About this exercise: Output all the data exactly. Pictures do not belong in the copy.
-- Opening Marker --
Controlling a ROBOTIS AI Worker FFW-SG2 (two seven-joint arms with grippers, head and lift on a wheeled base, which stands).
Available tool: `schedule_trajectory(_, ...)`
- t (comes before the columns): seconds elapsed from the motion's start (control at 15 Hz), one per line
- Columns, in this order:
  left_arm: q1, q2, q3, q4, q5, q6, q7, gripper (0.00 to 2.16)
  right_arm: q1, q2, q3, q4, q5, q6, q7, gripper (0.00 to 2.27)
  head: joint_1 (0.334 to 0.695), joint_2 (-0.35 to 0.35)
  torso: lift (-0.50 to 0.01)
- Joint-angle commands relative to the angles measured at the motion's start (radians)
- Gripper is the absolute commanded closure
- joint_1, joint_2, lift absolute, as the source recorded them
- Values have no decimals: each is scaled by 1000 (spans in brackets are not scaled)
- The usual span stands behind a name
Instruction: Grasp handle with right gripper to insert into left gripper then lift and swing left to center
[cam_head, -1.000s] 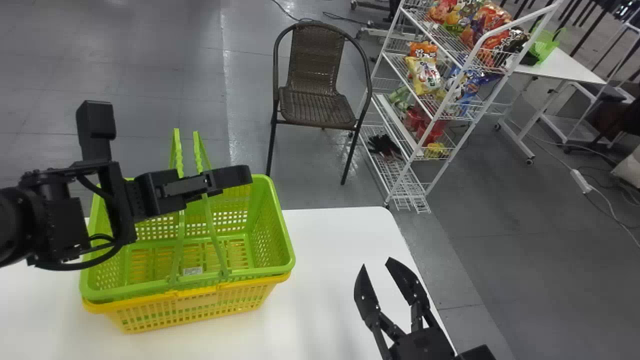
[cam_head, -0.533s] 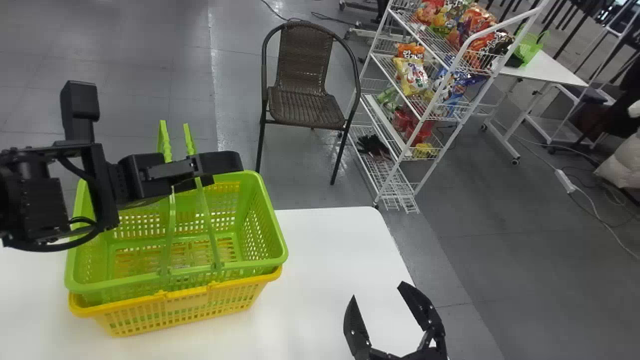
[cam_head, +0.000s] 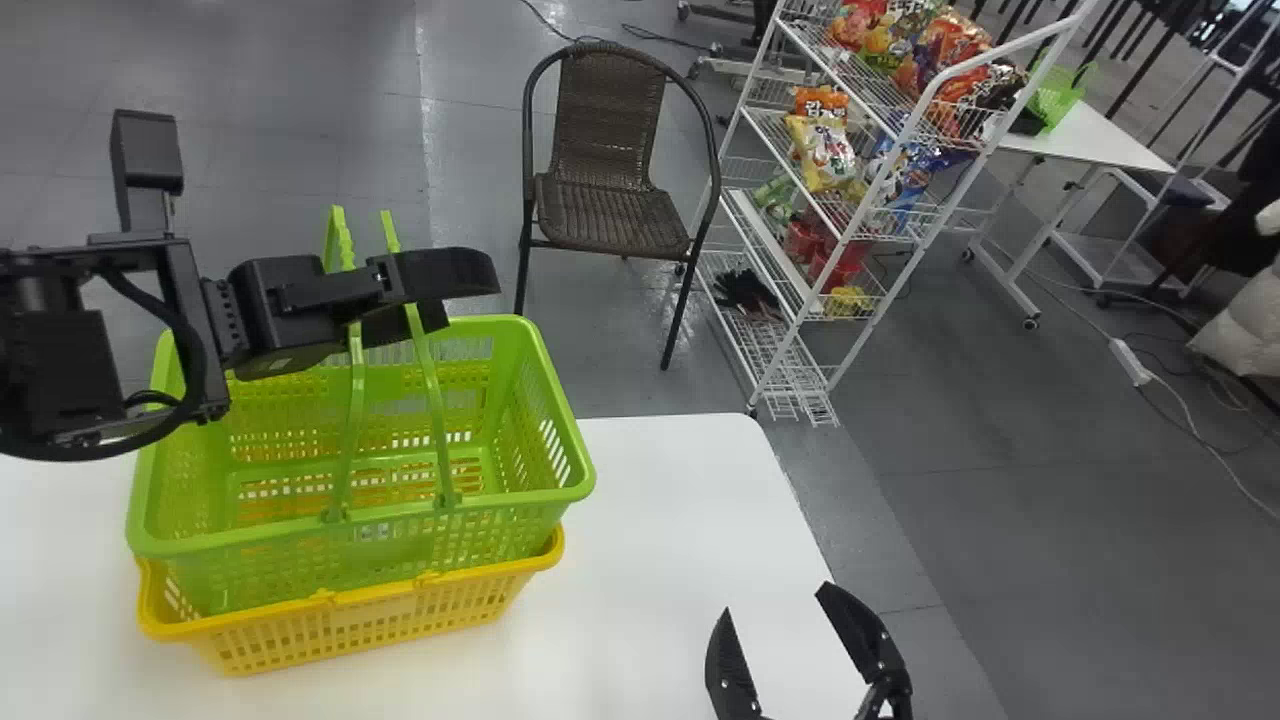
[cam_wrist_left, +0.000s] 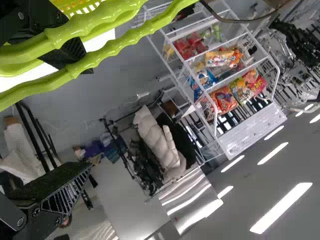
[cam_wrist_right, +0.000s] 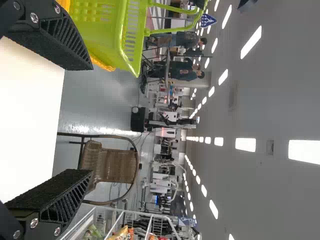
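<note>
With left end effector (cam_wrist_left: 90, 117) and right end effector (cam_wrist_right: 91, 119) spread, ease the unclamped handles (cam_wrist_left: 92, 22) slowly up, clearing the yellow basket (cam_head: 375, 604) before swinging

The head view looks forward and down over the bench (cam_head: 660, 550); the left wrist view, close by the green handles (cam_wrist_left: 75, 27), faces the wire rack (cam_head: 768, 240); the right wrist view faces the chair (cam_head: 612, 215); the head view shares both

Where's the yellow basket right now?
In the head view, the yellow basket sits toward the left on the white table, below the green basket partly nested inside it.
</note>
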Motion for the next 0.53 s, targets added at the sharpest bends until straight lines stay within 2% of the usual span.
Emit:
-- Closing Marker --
Your solution:
Controlling a ROBOTIS AI Worker FFW-SG2 (two seven-joint arms with grippers, head and lift on a wheeled base, which stands).
Available tool: `schedule_trajectory(_, ...)`
- t (comes before the columns): seconds elapsed from the motion's start (control at 15 Hz), one per line
- Columns, in this order:
  left_arm: q1, q2, q3, q4, q5, q6, q7, gripper (0.00 to 2.16)
  right_arm: q1, q2, q3, q4, q5, q6, q7, gripper (0.00 to 2.27)
  head: joint_1 (0.334 to 0.695), joint_2 (-0.35 to 0.35)
  torso: lift (-0.50 to 0.01)
- Joint-angle commands relative to the angles measured at the motion's start (radians)
- Gripper is the absolute commanded closure
- joint_1, joint_2, lift absolute, as the source recorded them
- Values have no decimals: each is scaled by 1000 (spans in brackets are not scaled)
- The usual span stands behind a name
Instruction: Grasp handle with right gripper to insert into left gripper then lift and swing left to center
[cam_head, -1.000s] 
[cam_head, -0.533s] 
[cam_head, +0.000s] 
[cam_wrist_left, +0.000s] 
[cam_wrist_right, +0.000s] 
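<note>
With left end effector (cam_wrist_left: 90, 117) and right end effector (cam_wrist_right: 91, 119) spread, ease the unclamped handles (cam_wrist_left: 92, 22) slowly up, clearing the yellow basket (cam_head: 375, 604) before swinging

The head view looks forward and down over the bench (cam_head: 660, 550); the left wrist view, close by the green handles (cam_wrist_left: 75, 27), faces the wire rack (cam_head: 768, 240); the right wrist view faces the chair (cam_head: 612, 215); the head view shares both

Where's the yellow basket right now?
In the head view, the yellow basket sits toward the left on the white table, below the green basket partly nested inside it.
</note>
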Motion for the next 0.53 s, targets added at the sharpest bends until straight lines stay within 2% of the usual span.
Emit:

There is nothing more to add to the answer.